Your answer must be the lines of the entries below, exactly as written, from the first line through the line containing "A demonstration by".

_ _ _ _ _

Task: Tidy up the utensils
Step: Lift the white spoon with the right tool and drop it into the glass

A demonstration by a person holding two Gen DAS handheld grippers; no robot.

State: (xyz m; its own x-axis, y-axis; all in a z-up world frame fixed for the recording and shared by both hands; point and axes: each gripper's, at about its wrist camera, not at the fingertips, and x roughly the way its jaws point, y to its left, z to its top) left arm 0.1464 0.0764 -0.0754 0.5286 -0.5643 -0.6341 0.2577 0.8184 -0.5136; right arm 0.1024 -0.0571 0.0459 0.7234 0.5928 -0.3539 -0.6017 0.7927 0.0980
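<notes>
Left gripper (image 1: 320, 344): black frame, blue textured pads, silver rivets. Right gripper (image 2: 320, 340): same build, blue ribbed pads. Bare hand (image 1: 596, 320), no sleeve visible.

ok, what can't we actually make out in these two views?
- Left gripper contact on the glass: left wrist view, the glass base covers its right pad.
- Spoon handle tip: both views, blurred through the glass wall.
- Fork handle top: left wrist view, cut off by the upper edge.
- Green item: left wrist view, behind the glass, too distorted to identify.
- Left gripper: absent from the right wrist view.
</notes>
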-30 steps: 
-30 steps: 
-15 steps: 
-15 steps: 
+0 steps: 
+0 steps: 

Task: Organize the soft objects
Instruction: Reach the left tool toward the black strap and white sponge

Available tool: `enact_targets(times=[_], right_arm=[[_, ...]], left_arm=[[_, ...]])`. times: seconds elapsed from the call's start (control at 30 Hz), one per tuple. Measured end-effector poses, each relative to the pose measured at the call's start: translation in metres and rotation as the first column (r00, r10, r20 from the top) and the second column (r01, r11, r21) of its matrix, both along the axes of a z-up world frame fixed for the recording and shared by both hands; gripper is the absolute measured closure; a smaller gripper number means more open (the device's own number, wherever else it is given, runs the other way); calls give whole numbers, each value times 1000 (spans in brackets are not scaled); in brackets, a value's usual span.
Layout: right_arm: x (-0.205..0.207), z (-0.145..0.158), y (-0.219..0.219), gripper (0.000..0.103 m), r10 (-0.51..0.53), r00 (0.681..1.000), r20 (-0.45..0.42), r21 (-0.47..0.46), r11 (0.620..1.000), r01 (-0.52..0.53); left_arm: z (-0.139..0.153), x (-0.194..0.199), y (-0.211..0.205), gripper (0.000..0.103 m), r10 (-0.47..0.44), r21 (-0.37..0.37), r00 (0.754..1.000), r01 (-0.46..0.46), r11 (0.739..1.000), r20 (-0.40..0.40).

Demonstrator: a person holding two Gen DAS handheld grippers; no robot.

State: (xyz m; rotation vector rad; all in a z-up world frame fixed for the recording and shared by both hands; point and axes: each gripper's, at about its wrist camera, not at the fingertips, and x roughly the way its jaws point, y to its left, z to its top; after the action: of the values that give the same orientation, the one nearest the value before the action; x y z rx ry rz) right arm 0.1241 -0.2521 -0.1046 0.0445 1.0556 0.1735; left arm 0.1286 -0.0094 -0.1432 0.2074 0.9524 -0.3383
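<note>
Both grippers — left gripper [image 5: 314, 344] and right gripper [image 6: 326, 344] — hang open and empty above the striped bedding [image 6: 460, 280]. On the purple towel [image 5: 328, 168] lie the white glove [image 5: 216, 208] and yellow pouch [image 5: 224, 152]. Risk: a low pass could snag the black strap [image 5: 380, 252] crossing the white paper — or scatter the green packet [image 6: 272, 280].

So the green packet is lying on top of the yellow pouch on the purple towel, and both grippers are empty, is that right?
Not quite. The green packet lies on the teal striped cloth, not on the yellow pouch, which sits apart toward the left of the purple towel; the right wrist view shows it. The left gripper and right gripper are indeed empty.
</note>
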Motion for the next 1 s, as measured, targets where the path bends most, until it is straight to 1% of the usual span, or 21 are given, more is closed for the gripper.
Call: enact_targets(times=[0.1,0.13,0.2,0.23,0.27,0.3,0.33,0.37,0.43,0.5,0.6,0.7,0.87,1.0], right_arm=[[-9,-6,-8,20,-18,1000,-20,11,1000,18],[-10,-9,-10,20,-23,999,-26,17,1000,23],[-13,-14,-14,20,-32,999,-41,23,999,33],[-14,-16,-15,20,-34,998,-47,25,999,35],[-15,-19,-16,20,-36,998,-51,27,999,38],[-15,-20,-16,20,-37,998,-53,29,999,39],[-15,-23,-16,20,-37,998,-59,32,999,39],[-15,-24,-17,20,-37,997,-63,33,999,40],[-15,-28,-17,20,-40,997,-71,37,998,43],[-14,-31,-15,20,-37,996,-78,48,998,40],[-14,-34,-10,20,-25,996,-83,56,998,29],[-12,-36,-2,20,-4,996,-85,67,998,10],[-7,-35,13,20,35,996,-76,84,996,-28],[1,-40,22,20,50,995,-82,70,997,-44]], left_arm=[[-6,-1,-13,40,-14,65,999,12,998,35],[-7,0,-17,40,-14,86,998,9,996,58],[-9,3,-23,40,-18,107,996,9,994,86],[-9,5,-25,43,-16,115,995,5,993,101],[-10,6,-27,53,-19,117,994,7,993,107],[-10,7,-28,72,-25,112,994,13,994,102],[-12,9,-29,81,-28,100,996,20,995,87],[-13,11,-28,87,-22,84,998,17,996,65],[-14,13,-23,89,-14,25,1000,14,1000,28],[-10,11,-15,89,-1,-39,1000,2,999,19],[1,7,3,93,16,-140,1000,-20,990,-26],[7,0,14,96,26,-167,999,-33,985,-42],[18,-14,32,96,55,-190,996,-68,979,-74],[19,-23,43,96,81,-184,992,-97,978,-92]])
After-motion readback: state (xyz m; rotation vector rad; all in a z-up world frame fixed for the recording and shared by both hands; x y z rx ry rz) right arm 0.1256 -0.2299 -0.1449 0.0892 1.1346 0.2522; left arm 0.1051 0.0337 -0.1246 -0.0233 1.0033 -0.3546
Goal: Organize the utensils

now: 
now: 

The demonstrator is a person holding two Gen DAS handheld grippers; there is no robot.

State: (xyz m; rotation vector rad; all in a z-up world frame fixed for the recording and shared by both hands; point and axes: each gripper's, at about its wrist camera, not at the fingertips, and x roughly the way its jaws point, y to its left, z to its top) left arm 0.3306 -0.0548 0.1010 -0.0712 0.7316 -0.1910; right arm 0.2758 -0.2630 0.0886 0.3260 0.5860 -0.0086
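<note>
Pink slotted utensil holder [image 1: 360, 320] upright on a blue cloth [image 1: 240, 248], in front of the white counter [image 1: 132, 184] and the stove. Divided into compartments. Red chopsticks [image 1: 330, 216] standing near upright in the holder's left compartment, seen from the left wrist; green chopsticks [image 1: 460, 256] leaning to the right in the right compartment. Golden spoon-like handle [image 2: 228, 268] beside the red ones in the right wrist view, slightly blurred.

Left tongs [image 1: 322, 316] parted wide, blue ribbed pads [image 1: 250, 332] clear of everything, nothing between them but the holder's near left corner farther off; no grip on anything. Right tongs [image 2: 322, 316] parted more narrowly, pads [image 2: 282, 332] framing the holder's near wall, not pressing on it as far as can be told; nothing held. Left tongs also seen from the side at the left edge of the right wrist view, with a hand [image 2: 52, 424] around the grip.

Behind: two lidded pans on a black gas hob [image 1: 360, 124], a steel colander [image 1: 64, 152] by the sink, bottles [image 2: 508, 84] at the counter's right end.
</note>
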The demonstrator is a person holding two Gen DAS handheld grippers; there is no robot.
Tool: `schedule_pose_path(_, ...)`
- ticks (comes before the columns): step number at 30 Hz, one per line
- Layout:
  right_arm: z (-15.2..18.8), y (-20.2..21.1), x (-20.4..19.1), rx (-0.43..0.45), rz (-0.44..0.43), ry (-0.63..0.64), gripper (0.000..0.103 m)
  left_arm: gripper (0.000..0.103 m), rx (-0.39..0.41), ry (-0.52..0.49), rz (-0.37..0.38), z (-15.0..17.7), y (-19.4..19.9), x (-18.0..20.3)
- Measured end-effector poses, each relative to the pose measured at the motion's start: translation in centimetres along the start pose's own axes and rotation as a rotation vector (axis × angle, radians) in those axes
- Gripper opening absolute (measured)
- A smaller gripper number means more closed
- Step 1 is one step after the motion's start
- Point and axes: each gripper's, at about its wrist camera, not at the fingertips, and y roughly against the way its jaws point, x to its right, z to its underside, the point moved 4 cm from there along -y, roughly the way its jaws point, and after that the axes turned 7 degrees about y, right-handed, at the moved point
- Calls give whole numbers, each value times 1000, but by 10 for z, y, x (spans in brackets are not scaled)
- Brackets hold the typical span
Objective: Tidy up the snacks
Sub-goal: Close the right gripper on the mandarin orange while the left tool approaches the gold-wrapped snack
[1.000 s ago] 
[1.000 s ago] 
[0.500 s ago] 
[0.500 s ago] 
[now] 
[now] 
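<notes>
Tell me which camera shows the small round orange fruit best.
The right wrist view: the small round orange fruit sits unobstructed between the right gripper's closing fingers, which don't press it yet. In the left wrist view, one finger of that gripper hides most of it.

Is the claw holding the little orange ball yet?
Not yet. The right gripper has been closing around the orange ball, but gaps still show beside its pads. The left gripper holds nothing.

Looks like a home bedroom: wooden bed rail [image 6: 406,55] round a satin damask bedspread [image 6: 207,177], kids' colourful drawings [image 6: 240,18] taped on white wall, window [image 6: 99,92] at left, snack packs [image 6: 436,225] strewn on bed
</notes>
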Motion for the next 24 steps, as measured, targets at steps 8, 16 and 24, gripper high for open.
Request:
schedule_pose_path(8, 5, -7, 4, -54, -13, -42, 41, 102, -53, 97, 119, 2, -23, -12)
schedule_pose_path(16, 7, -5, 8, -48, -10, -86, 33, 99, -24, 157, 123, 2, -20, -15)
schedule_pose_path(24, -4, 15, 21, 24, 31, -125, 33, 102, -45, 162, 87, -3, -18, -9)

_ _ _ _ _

*Answer section*.
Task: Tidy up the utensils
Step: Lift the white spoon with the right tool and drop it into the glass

A demonstration by a person holding two Gen DAS handheld grippers; no robot.

Nothing further is needed to complete the exercise.